- _AIM OF THE TASK_:
Using the entries below, output each line exactly from the first through the one that contains "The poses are".

- _ENTRIES SUPPLIED_:
*-*-*

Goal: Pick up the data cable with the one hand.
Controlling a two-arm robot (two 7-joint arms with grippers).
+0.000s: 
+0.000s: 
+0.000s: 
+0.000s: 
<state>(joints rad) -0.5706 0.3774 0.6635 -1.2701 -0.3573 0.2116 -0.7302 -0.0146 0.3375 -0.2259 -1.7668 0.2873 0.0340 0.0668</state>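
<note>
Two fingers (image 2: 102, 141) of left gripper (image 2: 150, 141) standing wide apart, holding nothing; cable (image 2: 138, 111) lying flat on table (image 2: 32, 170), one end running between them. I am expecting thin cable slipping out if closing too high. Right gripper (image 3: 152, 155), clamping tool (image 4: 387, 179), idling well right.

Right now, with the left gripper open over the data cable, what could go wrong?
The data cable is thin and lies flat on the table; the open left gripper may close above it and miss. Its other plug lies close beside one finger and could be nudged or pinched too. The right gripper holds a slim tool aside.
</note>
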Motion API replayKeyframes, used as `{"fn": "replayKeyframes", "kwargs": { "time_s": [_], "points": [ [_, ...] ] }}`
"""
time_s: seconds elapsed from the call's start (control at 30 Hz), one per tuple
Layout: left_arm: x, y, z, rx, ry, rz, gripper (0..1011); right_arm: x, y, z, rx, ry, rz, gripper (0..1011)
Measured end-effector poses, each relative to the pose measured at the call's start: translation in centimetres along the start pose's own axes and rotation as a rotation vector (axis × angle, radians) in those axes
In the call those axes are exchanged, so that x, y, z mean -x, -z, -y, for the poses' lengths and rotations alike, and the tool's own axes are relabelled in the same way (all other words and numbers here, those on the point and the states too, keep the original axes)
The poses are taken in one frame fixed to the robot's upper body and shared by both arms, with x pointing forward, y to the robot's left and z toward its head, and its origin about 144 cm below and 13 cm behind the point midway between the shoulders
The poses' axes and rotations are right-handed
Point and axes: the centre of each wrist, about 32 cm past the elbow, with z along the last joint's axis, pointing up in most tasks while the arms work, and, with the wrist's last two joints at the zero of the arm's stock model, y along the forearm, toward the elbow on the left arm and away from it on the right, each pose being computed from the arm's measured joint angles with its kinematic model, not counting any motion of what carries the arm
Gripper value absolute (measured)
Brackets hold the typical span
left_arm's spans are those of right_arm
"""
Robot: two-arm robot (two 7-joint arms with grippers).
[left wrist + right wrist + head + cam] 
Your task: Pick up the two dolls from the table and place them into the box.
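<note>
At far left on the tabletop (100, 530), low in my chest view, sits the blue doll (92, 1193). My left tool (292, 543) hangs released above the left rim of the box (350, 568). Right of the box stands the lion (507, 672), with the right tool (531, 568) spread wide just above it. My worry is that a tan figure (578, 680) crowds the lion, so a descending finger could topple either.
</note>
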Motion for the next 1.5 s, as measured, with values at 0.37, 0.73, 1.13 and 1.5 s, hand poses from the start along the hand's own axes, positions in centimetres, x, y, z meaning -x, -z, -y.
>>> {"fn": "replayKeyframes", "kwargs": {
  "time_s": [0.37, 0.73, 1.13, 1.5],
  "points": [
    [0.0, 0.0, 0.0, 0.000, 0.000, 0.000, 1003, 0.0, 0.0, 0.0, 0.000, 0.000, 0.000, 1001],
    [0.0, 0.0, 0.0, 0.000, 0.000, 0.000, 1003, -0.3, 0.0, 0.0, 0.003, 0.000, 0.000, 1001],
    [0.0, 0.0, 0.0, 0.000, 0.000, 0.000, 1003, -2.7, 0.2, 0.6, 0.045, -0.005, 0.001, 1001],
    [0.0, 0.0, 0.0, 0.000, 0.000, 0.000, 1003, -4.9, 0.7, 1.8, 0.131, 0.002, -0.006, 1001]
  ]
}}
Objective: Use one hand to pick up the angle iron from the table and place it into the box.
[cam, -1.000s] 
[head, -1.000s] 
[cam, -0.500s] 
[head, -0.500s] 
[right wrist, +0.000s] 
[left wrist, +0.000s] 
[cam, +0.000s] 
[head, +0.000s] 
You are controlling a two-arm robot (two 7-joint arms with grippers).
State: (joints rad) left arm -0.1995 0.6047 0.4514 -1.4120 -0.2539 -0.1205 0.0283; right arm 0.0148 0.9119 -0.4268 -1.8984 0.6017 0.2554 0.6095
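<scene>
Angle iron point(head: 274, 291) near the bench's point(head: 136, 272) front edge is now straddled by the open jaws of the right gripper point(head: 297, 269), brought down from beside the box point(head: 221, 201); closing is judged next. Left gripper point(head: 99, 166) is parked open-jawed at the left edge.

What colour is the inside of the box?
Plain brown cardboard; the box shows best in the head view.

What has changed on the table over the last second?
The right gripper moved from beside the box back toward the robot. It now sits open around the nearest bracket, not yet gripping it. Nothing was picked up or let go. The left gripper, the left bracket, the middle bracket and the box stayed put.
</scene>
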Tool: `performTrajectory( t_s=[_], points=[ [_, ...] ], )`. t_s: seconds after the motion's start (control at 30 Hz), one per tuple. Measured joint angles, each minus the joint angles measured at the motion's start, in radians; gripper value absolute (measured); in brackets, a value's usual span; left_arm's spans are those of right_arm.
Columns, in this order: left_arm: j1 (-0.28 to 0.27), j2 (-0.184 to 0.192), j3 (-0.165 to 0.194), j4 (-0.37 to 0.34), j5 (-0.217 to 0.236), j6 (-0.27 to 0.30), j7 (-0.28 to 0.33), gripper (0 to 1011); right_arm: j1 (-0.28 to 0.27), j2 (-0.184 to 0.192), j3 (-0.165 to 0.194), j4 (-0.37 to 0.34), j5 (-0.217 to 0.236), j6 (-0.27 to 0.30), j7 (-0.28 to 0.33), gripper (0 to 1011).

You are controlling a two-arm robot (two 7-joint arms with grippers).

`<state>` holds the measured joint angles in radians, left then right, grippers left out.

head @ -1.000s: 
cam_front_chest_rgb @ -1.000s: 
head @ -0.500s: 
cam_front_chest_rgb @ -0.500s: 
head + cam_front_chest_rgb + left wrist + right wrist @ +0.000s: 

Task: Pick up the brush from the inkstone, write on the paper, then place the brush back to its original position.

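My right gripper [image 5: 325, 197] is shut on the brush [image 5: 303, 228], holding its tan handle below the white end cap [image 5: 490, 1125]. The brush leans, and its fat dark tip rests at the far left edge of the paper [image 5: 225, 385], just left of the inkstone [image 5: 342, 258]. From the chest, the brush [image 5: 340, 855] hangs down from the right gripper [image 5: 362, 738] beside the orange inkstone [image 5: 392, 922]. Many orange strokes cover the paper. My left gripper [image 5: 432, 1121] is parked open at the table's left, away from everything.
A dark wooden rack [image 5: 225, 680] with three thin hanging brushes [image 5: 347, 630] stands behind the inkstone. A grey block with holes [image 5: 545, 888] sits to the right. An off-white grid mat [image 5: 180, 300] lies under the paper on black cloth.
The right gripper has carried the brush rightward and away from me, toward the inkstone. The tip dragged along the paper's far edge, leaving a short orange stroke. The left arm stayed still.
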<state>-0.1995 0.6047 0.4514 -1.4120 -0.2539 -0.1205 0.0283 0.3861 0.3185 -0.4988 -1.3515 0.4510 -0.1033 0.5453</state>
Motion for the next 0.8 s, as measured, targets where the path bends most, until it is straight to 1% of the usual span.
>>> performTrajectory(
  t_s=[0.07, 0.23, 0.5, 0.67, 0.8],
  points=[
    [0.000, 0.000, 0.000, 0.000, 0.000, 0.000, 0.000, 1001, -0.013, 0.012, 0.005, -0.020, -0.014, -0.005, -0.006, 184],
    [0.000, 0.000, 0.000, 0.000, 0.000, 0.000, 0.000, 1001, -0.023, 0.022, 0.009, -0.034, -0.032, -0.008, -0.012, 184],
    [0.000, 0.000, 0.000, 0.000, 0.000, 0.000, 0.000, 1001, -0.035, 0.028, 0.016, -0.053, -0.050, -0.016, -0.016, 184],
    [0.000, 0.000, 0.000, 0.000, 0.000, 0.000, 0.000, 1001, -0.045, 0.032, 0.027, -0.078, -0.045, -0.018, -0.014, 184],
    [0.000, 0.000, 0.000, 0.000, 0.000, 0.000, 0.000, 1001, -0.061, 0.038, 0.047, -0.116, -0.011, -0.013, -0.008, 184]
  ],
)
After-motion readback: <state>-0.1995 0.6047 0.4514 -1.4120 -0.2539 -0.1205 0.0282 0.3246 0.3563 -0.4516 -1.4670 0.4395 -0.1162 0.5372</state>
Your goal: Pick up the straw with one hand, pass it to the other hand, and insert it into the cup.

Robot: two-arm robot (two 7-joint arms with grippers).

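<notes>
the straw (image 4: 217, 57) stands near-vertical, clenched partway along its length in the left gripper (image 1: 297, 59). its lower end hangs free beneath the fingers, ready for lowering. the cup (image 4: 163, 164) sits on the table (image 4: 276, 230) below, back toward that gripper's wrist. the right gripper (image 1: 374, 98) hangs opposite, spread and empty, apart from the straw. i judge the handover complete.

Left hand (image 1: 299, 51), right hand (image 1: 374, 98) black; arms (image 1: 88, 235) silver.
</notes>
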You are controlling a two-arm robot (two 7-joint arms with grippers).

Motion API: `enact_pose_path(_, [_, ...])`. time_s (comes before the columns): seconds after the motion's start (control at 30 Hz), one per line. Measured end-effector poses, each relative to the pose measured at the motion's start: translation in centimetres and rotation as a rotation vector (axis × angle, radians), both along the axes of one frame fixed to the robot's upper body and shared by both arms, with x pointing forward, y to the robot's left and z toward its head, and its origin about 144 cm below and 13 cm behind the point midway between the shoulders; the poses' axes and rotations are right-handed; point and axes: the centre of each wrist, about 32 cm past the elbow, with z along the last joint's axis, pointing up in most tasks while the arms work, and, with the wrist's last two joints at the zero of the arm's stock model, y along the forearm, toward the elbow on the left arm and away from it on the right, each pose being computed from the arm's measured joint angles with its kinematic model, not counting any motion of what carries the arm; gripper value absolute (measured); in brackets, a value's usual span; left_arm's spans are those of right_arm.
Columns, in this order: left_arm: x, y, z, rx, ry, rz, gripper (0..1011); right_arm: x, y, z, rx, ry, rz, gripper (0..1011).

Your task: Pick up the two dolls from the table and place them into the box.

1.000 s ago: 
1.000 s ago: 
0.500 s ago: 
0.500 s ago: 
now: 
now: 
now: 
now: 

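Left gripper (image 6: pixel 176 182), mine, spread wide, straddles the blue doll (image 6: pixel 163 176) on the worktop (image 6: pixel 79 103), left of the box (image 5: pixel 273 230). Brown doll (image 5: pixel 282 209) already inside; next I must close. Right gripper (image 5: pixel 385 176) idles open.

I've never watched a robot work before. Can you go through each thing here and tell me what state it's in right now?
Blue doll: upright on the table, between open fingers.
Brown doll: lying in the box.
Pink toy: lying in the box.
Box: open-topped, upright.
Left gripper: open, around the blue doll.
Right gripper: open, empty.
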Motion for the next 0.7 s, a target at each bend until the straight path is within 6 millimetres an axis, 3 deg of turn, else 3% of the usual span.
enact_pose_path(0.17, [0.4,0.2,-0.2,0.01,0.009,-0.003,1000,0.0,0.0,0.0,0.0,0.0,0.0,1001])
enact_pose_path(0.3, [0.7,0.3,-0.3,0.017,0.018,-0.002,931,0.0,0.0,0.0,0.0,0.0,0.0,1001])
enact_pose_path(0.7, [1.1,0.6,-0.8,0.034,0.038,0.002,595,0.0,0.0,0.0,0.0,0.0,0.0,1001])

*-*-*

- _REPLY TO THE TASK_:
Goal: Pick up the data cable with the one hand.
Controlling a two-arm robot (two 7-joint arms with grippers).
+0.000s: 
+0.000s: 
+0.000s: 
+0.000s: 
<state>(joints rad) -0.5706 0.3774 0.6635 -1.2701 -0.3573 0.2116 -0.7302 -0.0146 0.3375 -0.2259 -1.7668 0.2873 0.0340 0.0668</state>
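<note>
Two fingers (image 2: 102, 141) of left gripper (image 2: 150, 141) standing wide apart, holding nothing; cable (image 2: 138, 111) lying flat on table (image 2: 32, 170), one end running between them. I am expecting thin cable slipping out if closing too high. Right gripper (image 3: 152, 155), clamping tool (image 4: 387, 179), idling well right.

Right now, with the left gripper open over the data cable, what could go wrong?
The data cable is thin and lies flat on the table; the open left gripper may close above it and miss. Its other plug lies close beside one finger and could be nudged or pinched too. The right gripper holds a slim tool aside.
</note>
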Motion API replayKeyframes, used as `{"fn": "replayKeyframes", "kwargs": { "time_s": [_], "points": [ [_, ...] ] }}`
"""
time_s: seconds elapsed from the call's start (control at 30 Hz), one per tuple
Layout: left_arm: x, y, z, rx, ry, rz, gripper (0..1011); right_arm: x, y, z, rx, ry, rz, gripper (0..1011)
Measured end-effector poses, each relative to the pose measured at the call's start: translation in centimetres along the start pose's own axes and rotation as a rotation vector (axis × angle, radians) in those axes
In the call those axes are exchanged, so that x, y, z mean -x, -z, -y, for the poses' lengths and rotations alike, and the tool's own axes are relabelled in the same way (all other words and numbers here, those on the point and the states too, keep the original axes)
The poses are taken in one frame fixed to the robot's upper body and shared by both arms, with x pointing forward, y to the robot's left and z toward its head, and its origin about 144 cm below and 13 cm behind the point midway between the shoulders

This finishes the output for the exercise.